For the entries below, print exactly the lines between the line holding "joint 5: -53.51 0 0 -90" and the line holding "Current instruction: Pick", inclusive, and nothing else.

####

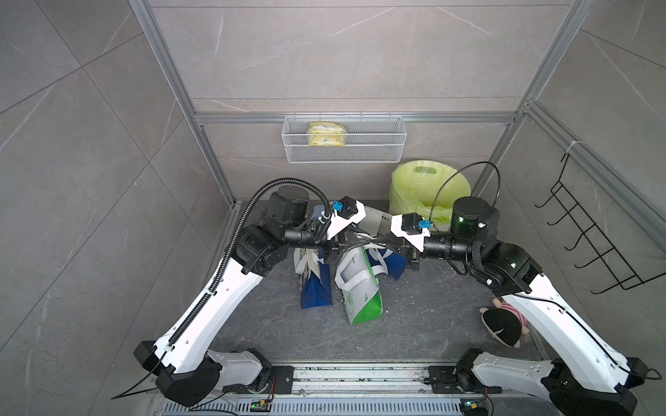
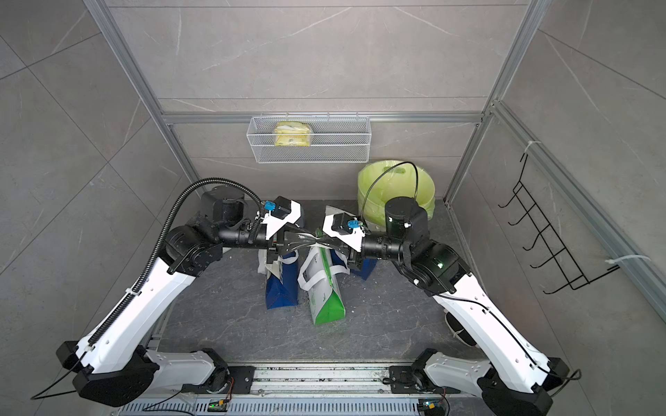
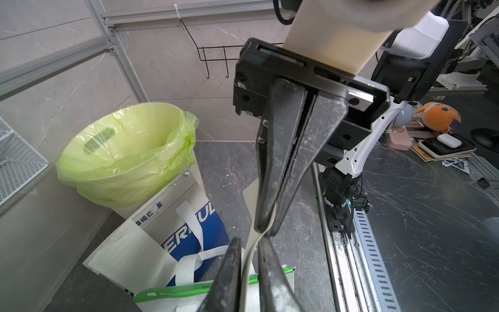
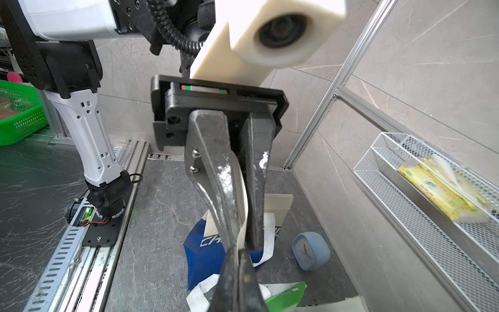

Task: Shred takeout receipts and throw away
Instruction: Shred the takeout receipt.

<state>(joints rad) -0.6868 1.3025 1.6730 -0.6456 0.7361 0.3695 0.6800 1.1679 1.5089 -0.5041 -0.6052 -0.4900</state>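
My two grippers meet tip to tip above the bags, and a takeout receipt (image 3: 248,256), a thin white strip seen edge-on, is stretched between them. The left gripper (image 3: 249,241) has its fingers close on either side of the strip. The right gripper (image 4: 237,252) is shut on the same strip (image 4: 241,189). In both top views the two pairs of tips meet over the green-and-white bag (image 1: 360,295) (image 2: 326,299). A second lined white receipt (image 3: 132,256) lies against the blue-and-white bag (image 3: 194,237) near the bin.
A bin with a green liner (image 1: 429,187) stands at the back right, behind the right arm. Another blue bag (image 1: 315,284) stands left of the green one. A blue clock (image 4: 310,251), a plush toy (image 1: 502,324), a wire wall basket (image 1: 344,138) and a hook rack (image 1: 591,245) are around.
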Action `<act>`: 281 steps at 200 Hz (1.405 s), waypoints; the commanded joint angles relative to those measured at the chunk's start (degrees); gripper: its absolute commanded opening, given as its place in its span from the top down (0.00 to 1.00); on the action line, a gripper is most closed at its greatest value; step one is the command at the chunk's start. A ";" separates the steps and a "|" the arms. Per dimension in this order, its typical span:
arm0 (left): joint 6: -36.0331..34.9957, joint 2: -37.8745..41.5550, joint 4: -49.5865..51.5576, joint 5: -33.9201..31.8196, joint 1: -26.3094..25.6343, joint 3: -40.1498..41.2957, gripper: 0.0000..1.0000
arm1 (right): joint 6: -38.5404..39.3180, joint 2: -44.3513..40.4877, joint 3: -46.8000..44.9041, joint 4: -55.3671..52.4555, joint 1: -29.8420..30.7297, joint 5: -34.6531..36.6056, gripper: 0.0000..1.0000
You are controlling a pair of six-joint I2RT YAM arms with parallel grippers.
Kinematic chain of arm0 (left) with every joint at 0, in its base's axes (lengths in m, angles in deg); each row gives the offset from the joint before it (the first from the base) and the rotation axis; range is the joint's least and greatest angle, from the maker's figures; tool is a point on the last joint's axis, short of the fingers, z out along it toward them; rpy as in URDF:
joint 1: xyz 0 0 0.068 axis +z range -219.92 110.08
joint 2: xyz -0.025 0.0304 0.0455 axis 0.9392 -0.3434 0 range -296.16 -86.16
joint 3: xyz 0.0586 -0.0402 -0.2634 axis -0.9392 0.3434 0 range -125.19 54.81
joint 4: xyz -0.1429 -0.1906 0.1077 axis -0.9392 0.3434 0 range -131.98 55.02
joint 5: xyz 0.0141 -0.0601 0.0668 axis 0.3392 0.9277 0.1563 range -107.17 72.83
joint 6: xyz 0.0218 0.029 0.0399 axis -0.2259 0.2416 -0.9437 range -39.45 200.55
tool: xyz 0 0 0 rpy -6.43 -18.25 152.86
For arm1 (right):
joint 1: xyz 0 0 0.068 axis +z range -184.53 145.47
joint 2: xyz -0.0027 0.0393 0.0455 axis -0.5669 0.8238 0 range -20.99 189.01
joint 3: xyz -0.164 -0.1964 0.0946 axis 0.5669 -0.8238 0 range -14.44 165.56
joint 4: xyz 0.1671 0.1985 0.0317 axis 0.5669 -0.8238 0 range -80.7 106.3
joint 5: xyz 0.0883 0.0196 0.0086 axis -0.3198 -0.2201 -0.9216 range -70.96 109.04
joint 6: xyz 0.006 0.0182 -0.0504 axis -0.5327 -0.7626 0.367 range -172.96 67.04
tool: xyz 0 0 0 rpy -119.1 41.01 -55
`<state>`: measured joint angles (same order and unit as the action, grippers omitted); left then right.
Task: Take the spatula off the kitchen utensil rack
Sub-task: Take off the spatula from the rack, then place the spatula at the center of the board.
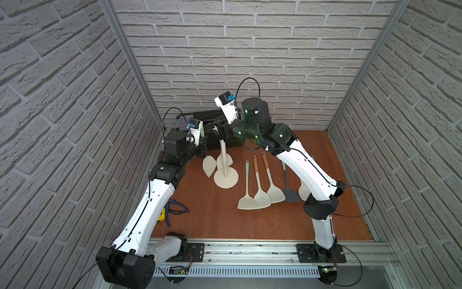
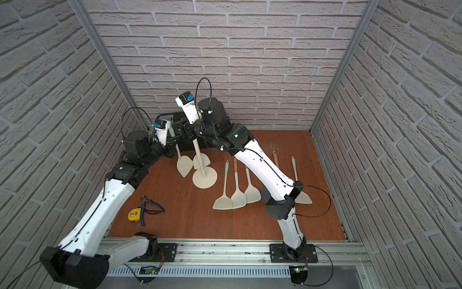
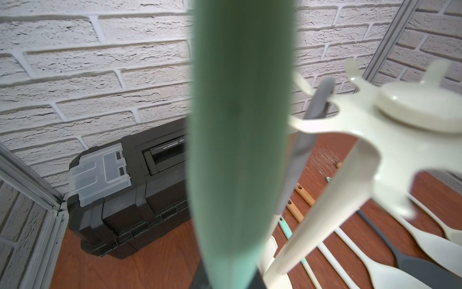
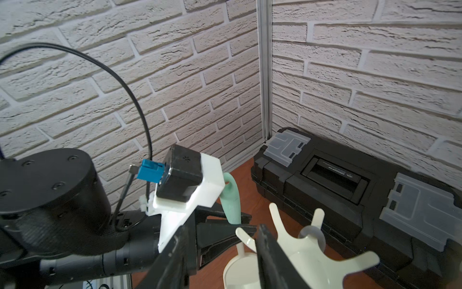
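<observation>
The spatula has a mint-green handle (image 3: 240, 150) and a cream head (image 1: 209, 165) that hangs just above the table. My left gripper (image 3: 228, 282) is shut on that handle, seen in a top view (image 2: 172, 142) just left of the kitchen utensil rack. The handle's loop end (image 4: 228, 181) stands beside the prongs, apart from them. The kitchen utensil rack is cream, with a round base (image 1: 226, 177) and a star crown (image 3: 390, 130). My right gripper (image 4: 225, 225) is at the crown, open, with one prong (image 4: 246, 236) between its fingers. A grey-handled spatula (image 3: 317, 105) hangs on the rack.
A black toolbox (image 4: 350, 187) stands against the back wall behind the rack. Several spatulas (image 1: 260, 190) lie on the wooden table to the right, partly under my right arm. Blue pliers (image 2: 150, 207) and a yellow tape measure (image 2: 134, 214) lie near the left arm.
</observation>
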<state>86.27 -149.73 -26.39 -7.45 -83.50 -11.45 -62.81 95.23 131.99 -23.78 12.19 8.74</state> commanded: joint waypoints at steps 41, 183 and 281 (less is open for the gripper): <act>3.92 7.03 8.12 10.48 1.28 -3.65 1.00 | 0.96 -15.25 -13.16 0.07 -0.27 -4.09 0.53; 30.21 8.67 -18.36 51.75 3.30 3.89 1.00 | -5.55 -34.60 -70.85 15.07 5.70 -8.56 0.48; 26.24 8.38 -12.04 52.59 2.44 3.10 1.00 | -11.74 -37.62 -74.94 17.84 4.10 -5.25 0.46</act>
<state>110.53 -142.70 -37.56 40.55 -80.20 -6.62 -71.31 61.20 59.47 -8.28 18.26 -1.34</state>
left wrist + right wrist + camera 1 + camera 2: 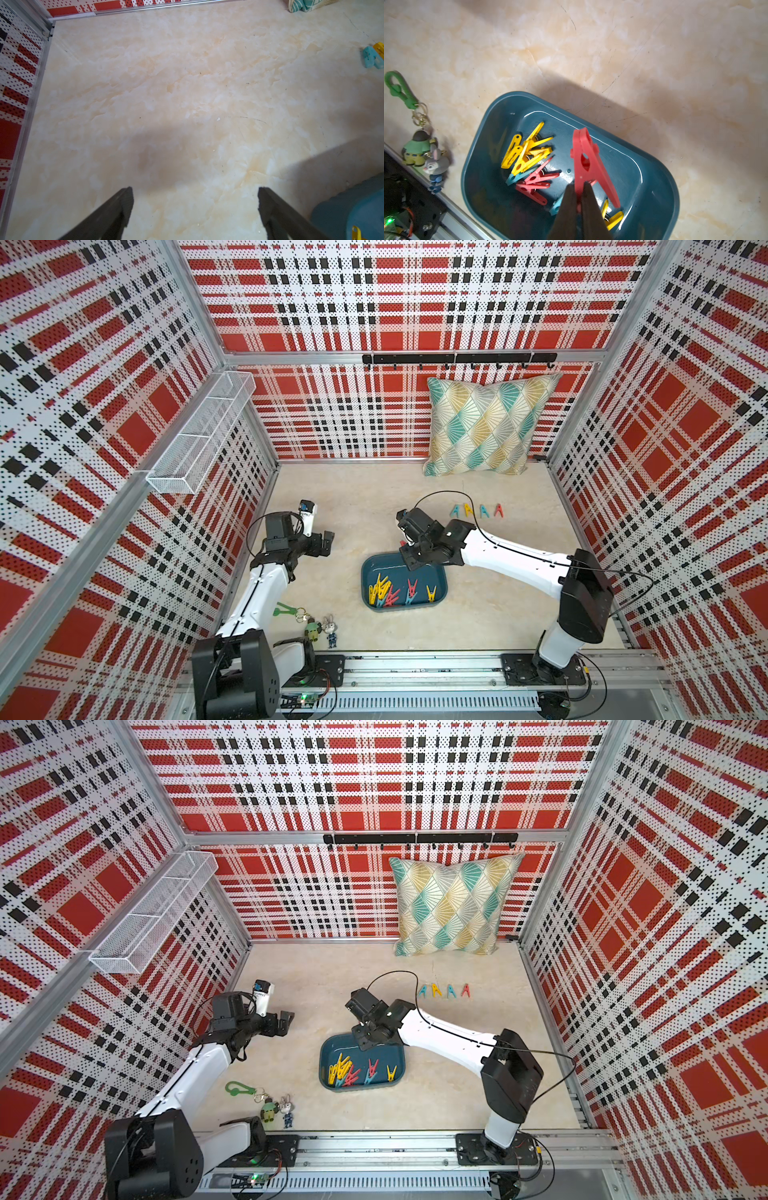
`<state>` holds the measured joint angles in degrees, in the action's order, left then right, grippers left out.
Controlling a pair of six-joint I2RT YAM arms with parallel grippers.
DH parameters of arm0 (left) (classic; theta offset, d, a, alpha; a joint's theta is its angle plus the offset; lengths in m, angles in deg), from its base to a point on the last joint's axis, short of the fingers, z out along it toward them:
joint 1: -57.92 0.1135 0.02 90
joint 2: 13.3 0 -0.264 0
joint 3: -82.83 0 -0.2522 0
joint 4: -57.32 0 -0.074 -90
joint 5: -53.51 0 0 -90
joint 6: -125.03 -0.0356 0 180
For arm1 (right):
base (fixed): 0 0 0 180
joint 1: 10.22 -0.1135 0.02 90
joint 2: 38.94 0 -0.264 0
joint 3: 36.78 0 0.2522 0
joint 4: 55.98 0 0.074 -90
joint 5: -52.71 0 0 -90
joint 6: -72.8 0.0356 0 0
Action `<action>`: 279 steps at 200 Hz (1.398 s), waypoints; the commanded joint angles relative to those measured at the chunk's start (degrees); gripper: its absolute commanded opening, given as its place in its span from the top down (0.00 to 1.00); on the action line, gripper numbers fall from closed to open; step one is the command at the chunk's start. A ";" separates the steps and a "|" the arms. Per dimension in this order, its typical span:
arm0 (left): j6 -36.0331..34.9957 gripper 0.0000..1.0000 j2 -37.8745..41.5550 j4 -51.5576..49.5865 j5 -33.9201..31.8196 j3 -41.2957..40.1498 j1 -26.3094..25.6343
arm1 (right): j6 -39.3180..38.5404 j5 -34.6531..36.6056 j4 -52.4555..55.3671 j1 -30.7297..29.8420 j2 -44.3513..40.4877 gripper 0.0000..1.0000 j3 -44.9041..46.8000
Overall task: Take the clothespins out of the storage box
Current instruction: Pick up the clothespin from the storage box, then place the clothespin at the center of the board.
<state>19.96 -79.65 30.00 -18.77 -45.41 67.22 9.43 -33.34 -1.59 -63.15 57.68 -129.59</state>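
The dark teal storage box (380, 566) (332, 1048) (477, 145) sits mid-table and holds several yellow, red and teal clothespins (384, 591) (345, 1071) (529, 153). My right gripper (408, 556) (362, 1036) (579, 185) hangs over the box's far end, shut on a red clothespin (585, 158) held clear above the pile. Several more clothespins (478, 511) (444, 990) stand in a row on the table beyond the box; a teal one (369, 57) shows in the left wrist view. My left gripper (326, 543) (284, 1022) (195, 193) is open and empty, left of the box.
A patterned pillow (486, 427) leans on the back wall under a black hook rail (457, 358). A green clip (284, 609) with keychain figurines (320, 628) lies near the front left. A white wire-mesh basket (203, 435) hangs on the left wall.
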 commanded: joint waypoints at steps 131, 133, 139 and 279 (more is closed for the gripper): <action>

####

**TASK RESPONSE**
joint 5: -53.51 0 0 -90
joint 6: -125.03 -0.0356 0 180
For arm1 (right):
base (fixed): 0 0 0 180
joint 1: 10.22 -0.1135 0.02 90
joint 2: 38.94 0 -0.264 0
joint 3: 36.78 0 0.2522 0
joint 4: 55.98 0 0.074 -90
joint 5: -52.71 0 0 -90
joint 6: -72.8 0.0356 0 0
Action `<action>`: 279 steps at 200 Hz (1.398 s), waypoints; the commanded joint angles relative to those measured at the chunk's start (degrees); gripper: its absolute commanded opening, given as its place in its span from the top down (0.00 to 1.00); on the action line, gripper numbers fall from closed to open; step one is the command at the chunk's start. A ";" separates the steps and a "|" the arms. Per dimension in this order, its typical span:
arm0 (left): j6 -36.0331..34.9957 gripper 0.0000..1.0000 j2 -37.8745..41.5550 j4 -51.5576..49.5865 j5 -33.9201..31.8196 j3 -41.2957..40.1498 j1 -26.3094..25.6343
arm1 (right): j6 -39.3180..38.5404 j5 -34.6531..36.6056 j4 -52.4555..55.3671 j1 -30.7297..29.8420 j2 -44.3513..40.4877 gripper 0.0000..1.0000 j3 -44.9041..46.8000
Overall task: Take the clothespins out of the storage box
Current instruction: Pick up the clothespin from the storage box, then place the clothespin at the center of the board.

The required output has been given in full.